Turning Smartphones into Mobile Wallets – What Are the Issues?

By TAP Staff Blogger

Posted on April 19, 2012

The technology to pay for a latte with the tap of smartphone is here. Smartphone manufacturers, mobile network operators, credit card companies, application developers, as well as companies involved in location-based advertising (Google and Groupon to name two prominent ones) are all vying for a piece of the mobile wallet action.
Here is a quick overview of the mobile payment landscape:

  • Near-Field Communication (NFC) is a technology that uses a short-range communications protocol between two devices. It allows for a small amount of data to be transferred wirelessly over a short distance (less than 4 inches). NFC is basically an evolved form of RFID (Radio Frequency Identification) technology which is used with wireless toll-collection devices like EZ-Pass and FasTrak. The difference is that NFC is two-way, allowing an NFC-enabled gadget to both send and receive information. (See “Everything You Need to Know About Near Field CommunicationPopular Science, March 1, 2011 for more information on NFC.)
  • Two major competitors using NFC technology: Isis and Google Wallet.
  • In the Isis camp: Verizon, AT&T, and T-Mobile teamed up with Discover and Barclays early this year to form Isis. Since then, Chase and Capitol One have joined the group. Isis will launch in the U.S. this summer in Austin, Texas and Salt Lake City, Utah.
  • Last fall, Google Wallet became available with Samsung’s Nexus S. Sprint, MasterCard, and Citigroup have partnered with Google for their mobile payment program.
  • In December, Verizon asked Google to not include the Google Wallet function in the Galaxy Nexus smartphone (a Verizon device).
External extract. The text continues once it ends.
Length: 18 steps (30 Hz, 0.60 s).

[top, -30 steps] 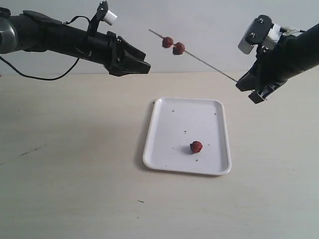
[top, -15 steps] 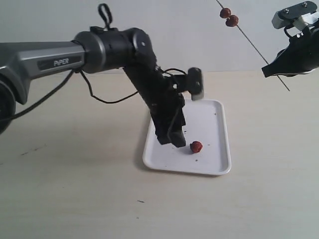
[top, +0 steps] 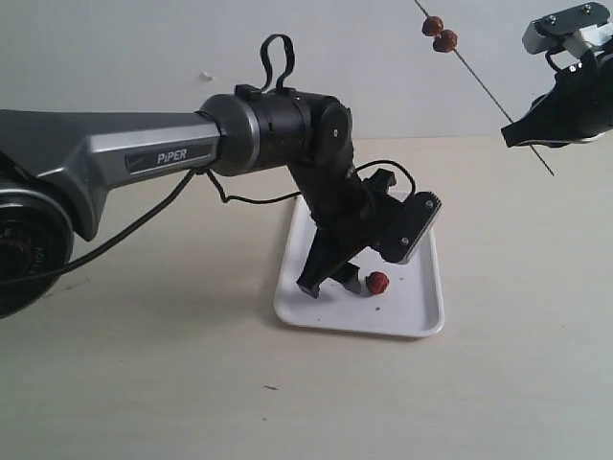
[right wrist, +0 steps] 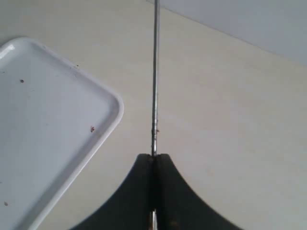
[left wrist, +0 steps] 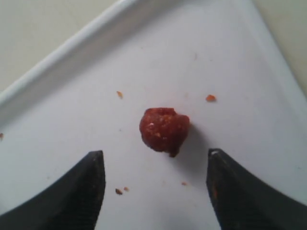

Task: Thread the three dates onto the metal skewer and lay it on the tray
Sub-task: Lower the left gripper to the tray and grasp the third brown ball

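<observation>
Exterior view, "PiPER" arm (top: 115, 153), date (top: 377, 283) on tray (top: 417, 307)

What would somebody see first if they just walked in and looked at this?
Probably the big black left gripper, jaws wide open, poised over one lone date on the white tray. Next, high up on the right, the right gripper pinches a thin metal skewer with two dates already threaded high on it.

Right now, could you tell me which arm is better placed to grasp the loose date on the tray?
Left. The left end effector, open, hovers by the wrinkled reddish-brown date on the white rectangular tray; the right end effector is shut on the thin metal skewer, raised aside.
</observation>
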### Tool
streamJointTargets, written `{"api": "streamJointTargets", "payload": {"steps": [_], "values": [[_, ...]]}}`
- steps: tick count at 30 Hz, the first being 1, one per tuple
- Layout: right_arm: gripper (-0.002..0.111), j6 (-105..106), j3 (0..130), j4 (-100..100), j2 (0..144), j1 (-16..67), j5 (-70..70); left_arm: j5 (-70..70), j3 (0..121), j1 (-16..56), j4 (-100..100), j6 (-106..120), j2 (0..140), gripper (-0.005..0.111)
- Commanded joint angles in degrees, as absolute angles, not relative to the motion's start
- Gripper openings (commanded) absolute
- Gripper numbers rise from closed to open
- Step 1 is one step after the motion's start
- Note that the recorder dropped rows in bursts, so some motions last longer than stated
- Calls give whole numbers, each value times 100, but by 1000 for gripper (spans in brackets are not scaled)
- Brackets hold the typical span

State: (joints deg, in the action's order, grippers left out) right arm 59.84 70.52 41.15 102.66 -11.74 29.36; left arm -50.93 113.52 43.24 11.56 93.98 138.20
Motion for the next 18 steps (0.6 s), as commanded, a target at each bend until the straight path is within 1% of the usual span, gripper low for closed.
{"api": "streamJointTargets", "payload": {"steps": [1, 14, 16, 18], "values": [[0, 5985, 7085, 4273, 10201, -1200, 2938, -4985, 11327, 4339, 1181, 9740, 13887, 61], [0, 5994, 7085, 4285, 10201, -1200, 2913, -4867, 11327, 4339, 1439, 10070, 13955, 60], [0, 5994, 7085, 4285, 10201, -1200, 2913, -4867, 11327, 4339, 1439, 10070, 13959, 58], [0, 5994, 7085, 4285, 10201, -1200, 2913, -4906, 11327, 4339, 1439, 10070, 13959, 53]]}}
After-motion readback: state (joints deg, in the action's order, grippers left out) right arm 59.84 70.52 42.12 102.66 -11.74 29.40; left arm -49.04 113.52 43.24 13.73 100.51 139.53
Verizon stated security as the reason for blocking this application, explaining that the service “needs to be integrated into a new, secure and proprietary hardware element in our phones.”
  • At the end of last year, PayPal began testing mobile payments in Sweden using NFC stickers on Apple’s iPhone and Android-based smartphones.
  • One of Google’s most important businesses is mobile advertising; therefore, Google’s recent announcement that it looks to split fees with carriers in order to boost wallet adoption is not surprising.
  • Additional “mobile wallet” technologies include: person-to-person payments by Venmo which allows users to send money to another person in much the same way they would a text message, and Bump Pay which transfers money by two people tapping their phones together.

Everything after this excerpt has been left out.